The problem: Tell me how many lines in the entries below contain the word "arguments"; reply with the number and nothing else.
───── Records for this task
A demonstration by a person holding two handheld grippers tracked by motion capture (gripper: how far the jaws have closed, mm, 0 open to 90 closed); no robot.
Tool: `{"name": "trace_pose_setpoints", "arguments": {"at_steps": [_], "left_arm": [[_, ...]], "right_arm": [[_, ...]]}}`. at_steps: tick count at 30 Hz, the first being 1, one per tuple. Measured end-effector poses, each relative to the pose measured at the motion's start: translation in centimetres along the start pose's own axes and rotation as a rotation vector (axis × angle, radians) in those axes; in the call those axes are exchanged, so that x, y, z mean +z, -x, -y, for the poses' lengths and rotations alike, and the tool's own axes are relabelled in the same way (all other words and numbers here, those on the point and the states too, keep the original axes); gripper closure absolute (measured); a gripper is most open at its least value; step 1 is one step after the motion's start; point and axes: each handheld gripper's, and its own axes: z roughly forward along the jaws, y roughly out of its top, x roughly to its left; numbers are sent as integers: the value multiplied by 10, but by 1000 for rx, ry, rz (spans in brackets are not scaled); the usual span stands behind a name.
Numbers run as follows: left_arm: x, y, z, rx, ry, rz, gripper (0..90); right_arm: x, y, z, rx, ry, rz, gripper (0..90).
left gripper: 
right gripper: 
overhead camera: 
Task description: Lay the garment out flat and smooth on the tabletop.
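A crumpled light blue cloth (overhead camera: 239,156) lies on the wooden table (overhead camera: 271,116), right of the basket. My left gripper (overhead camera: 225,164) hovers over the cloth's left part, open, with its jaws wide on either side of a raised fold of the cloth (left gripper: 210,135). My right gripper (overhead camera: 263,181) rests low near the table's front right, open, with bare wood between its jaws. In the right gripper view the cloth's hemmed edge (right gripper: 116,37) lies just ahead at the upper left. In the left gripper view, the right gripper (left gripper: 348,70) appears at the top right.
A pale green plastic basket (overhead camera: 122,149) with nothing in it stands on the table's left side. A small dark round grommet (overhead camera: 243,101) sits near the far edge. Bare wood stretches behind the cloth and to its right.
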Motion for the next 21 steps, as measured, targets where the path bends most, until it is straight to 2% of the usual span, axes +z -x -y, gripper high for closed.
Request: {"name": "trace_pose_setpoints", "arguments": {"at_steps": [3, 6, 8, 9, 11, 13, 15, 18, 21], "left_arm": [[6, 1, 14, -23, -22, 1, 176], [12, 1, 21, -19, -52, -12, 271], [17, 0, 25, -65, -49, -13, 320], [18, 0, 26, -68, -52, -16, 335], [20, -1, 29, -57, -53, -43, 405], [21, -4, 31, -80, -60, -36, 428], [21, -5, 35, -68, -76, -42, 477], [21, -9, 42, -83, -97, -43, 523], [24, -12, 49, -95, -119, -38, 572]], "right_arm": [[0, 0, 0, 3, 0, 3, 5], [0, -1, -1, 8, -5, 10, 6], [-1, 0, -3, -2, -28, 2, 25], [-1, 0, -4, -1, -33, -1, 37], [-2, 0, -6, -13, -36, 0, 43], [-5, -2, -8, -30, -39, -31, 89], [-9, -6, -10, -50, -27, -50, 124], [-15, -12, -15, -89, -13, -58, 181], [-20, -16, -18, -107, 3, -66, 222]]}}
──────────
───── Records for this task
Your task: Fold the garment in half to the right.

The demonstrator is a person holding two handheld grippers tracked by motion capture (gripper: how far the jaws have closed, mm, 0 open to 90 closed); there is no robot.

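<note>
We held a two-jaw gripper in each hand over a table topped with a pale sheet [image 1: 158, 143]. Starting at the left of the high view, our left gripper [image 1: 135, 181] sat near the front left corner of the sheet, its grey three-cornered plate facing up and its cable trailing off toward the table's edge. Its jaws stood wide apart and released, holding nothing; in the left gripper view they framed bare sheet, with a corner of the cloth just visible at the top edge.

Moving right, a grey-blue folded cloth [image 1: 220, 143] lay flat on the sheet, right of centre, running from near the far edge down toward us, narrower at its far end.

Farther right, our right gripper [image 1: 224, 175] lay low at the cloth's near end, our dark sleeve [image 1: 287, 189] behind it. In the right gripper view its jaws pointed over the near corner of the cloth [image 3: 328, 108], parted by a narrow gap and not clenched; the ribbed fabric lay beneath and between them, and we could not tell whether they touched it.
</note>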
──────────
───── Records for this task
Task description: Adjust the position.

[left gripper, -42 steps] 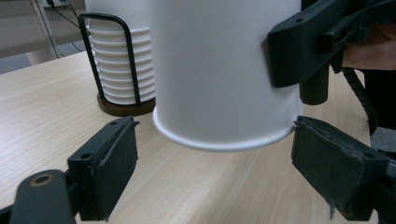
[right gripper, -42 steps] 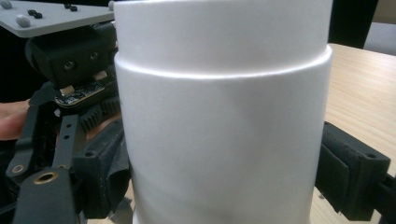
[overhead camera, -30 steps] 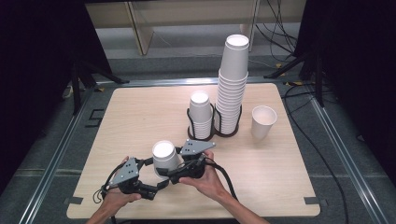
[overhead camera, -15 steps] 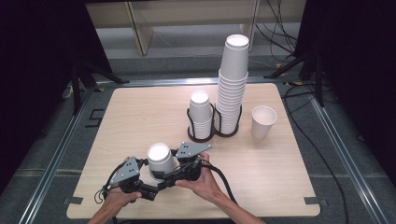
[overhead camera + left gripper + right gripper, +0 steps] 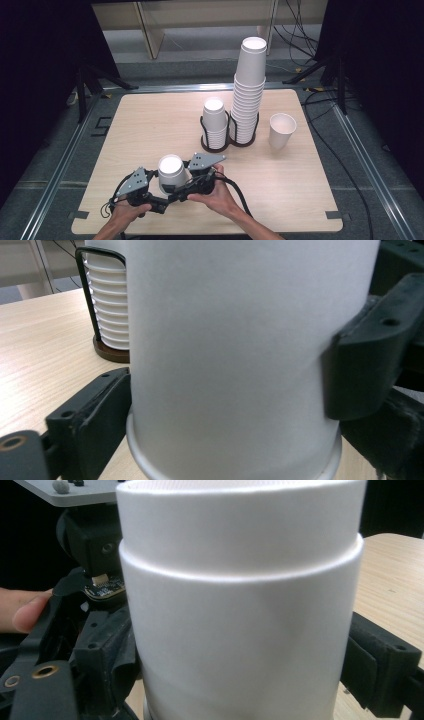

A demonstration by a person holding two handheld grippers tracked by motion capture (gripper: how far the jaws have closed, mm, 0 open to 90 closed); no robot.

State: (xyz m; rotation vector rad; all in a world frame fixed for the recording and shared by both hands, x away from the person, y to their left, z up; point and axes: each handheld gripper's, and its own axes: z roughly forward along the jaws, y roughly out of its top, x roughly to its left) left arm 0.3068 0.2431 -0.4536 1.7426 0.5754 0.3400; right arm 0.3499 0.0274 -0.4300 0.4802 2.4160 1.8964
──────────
Solution for this problem: 2